In India, the National Rural Employment Guarantee provides up to 100 days a year of guaranteed work to rural householders.
The scheme has raised incomes in economically-deprived households by 13.3 percent, reduced the gender pay gap and increased private sector employment.
The concept of a job guarantee is also being discussed in other countries.
Welsh politician and Plaid Cymru leader Adam Price has released a 10-point plan for the Welsh economy, including a job guarantee.
In Scotland, the Scottish National Party is being pressured to sign up to a job guarantee, while the Centre of Full Employment and Equity in Australia has long championed the concept.
Digital Strategies' principal Martin Taylor - the convenor of a progressive economic policy group - has been working on the details of a job guarantee for Aotearoa New Zealand.
He suggests it would be paid for by the government, with people being directly employed by central government, local authorities or non-profit organisations.
The scheme would be both voluntary and permanent - existing both in good times and in bad. However, in prosperous times the uptake of a job guarantee would naturally decline as more, higher-paid jobs became available in the private sector.
Taylor says the benefits of the scheme would include fixing the market failure of the private sector not employing some groups. Disabled people are one obvious group who suffer large-scale discrimination and have very low employment and pay rates in this country.
A job guarantee would provide people with the dignity of work, promote environmental and social outcomes from the tasks performed, and enhance mental and physical health by eliminating the negative outcomes of unemployment.
Prior to the pandemic, New Zealand was patting itself on the back for having an unemployment rate of 4 percent. Taylor says that is far from full employment, and Aotearoa New Zealand has in the past done much better.
Between 1946 and 1976, Aotearoa New Zealand enjoyed 30 years of 1 percent unemployment.

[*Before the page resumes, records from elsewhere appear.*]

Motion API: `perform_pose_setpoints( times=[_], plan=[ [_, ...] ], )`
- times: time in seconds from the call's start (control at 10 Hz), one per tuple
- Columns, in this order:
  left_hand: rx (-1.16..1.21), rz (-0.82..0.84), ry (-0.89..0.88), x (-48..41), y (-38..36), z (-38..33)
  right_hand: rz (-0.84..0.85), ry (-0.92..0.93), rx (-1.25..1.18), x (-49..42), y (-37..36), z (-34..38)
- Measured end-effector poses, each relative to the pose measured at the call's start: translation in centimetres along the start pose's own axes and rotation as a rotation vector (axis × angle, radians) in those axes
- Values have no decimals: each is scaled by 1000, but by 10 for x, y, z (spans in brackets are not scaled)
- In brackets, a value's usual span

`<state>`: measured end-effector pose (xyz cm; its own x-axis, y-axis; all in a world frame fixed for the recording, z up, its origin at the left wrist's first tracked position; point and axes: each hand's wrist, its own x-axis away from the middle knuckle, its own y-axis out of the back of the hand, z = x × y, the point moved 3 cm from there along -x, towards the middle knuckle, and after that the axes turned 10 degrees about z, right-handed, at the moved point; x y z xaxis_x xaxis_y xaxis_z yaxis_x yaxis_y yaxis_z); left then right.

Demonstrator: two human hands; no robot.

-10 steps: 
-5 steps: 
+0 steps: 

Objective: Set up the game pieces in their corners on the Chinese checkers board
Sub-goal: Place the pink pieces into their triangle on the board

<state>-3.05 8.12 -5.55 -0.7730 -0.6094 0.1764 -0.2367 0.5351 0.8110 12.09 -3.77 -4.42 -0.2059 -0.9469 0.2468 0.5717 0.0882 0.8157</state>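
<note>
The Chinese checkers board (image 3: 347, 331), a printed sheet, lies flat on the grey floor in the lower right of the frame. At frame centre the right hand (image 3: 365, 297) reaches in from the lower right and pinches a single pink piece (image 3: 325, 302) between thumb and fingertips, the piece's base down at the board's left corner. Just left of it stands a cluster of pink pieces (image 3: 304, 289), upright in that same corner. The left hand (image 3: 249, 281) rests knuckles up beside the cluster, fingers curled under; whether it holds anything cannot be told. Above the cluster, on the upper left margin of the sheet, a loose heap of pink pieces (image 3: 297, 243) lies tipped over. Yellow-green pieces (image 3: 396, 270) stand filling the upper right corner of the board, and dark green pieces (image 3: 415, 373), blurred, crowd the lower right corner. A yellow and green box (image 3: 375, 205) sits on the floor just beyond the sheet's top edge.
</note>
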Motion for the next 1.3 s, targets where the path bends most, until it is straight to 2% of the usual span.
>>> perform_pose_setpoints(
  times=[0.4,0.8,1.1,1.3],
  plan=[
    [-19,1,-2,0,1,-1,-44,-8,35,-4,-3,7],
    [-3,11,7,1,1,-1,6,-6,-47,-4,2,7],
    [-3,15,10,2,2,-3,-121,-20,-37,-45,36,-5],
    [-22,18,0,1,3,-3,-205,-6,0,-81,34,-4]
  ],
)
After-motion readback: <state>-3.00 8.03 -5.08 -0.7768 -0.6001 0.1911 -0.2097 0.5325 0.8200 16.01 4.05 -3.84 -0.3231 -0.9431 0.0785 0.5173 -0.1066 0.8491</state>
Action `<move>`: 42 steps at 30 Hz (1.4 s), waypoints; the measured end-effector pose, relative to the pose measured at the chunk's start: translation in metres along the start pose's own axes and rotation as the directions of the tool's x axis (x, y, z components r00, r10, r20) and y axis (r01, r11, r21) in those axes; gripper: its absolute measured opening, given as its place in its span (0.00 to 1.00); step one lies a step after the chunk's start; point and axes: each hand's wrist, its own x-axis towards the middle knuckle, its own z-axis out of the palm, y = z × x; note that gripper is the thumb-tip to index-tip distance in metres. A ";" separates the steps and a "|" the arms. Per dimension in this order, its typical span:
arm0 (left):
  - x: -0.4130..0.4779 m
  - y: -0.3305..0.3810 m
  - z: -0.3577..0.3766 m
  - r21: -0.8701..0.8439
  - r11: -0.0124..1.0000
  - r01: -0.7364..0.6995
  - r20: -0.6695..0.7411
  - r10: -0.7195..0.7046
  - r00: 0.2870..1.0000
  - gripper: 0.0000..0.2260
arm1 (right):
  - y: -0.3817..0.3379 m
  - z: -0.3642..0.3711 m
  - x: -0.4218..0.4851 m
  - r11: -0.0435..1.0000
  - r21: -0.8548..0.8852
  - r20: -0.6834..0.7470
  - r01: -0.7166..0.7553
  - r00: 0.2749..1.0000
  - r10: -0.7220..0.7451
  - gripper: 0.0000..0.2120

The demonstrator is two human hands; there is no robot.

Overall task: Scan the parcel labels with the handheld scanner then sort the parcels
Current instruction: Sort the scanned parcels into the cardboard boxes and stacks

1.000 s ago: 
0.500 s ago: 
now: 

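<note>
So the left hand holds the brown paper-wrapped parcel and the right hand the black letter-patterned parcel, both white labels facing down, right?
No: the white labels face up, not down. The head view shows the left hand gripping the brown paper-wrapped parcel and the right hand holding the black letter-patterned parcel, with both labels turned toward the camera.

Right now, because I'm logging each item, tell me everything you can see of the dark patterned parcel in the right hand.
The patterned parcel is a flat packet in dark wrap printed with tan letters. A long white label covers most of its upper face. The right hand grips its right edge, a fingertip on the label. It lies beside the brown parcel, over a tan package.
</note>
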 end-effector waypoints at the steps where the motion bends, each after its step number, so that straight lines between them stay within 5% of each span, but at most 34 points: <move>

Taylor calculates the net cost of 100,000 job guarantee workers could be as little as $1.6 billion after jobseeker support costs and increased GST and income tax are offset against job guarantee outgoings.
Other gains would include $2.5 billion of new spending and reduced expenditure on physical and mental health.
As long ago as 1944, US President Franklin D. Roosevelt ranked the right to a job at a living wage at the top of his Second Bill of Rights.
More than 75 years later, we should not be less ambitious.
* Cat MacLennan is a barrister and former political reporter.